Publication
Generalizable Data Cleaning of Tabular Data in Latent Space
Eduardo Souza dos Reis; Mohamed Abdelaal; Carsten Binnig
In: Proceedings of the VLDB Endowment (PVLDB), Vol. 17, No. 13, Pages 4786-4798, VLDP, 2024.
Abstract
In this paper, we present a new method for learned data cleaning. In
contrast to existing methods, our method learns to clean data in the
latent space. The main idea is that we (1) shape the latent space such
that we know the area where clean data resides and (2) learn latent
operators trained on error repair (Lopster) which shift erroneous
data (e.g., table rows with noise, outliers, or missing values) in their
latent representation back to a “clean” region, thus abstracting the
complexities of the input domain.

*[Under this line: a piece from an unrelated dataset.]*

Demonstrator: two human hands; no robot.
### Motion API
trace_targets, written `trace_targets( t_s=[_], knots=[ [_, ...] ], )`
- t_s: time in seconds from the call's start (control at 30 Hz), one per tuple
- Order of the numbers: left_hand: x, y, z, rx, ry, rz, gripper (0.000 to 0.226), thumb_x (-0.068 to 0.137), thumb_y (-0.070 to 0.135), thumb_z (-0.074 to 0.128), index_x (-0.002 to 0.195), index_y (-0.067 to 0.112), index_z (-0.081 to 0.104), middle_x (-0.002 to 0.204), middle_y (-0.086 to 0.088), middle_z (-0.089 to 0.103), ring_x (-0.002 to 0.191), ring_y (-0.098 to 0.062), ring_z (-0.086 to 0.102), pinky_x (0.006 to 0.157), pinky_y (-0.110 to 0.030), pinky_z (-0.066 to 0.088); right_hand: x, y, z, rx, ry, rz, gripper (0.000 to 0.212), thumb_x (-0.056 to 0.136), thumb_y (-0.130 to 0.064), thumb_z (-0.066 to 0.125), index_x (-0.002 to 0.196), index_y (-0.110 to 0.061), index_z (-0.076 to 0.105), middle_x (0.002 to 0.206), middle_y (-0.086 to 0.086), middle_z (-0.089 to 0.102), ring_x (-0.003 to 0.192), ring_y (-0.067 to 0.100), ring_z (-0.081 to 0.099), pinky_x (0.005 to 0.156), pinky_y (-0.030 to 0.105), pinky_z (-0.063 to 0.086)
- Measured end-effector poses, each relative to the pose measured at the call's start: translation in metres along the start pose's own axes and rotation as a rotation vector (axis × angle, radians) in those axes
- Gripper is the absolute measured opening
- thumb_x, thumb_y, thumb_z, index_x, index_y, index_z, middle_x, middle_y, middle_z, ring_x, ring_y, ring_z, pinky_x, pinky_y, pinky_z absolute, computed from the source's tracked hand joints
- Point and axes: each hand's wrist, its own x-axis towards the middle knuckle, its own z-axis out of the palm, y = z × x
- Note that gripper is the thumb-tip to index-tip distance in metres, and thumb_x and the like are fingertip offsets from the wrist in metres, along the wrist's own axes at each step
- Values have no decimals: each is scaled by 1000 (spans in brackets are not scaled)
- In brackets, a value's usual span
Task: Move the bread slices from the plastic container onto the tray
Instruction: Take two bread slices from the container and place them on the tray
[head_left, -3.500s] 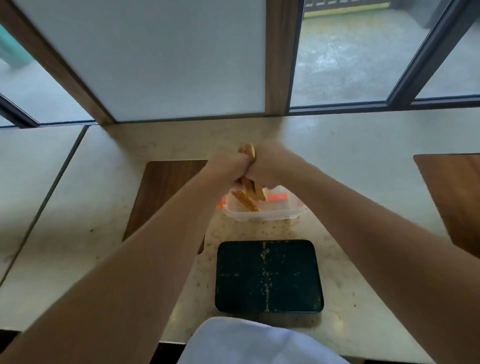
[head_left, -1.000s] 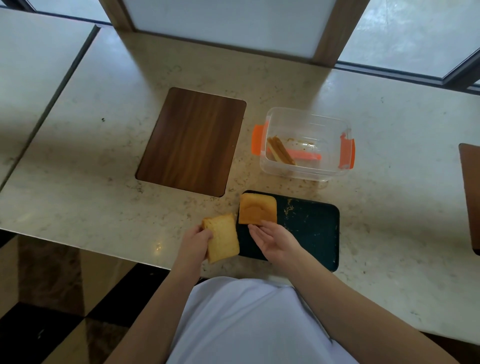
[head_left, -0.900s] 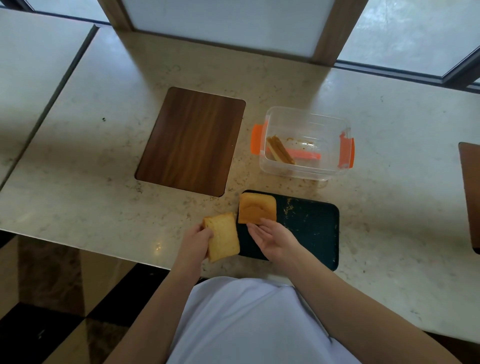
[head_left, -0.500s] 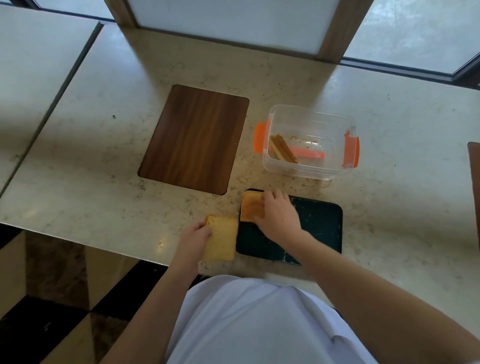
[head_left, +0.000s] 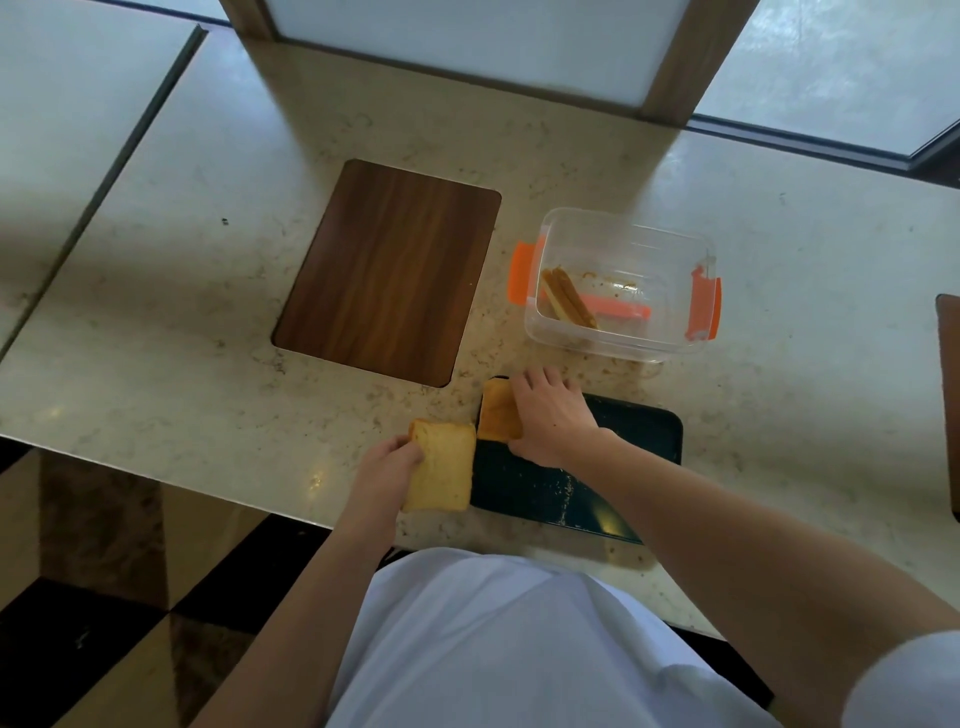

When formulating data cleaning
as a simple shift operation in latent space, we can repair all types
of errors using the same method which makes it more robust than
other methods. Importantly, with our method, we can handle errors
that are unseen during the training of our error repair model. We do
not rely on an external error detection method as seen in the state-
of-the-art, instead, we handle both detection and repair within the
Lopster framework. In our evaluation, we show that our approach
outperforms existing cleaning methods even when trained on only
a subset of the errors that occur in the dirty data.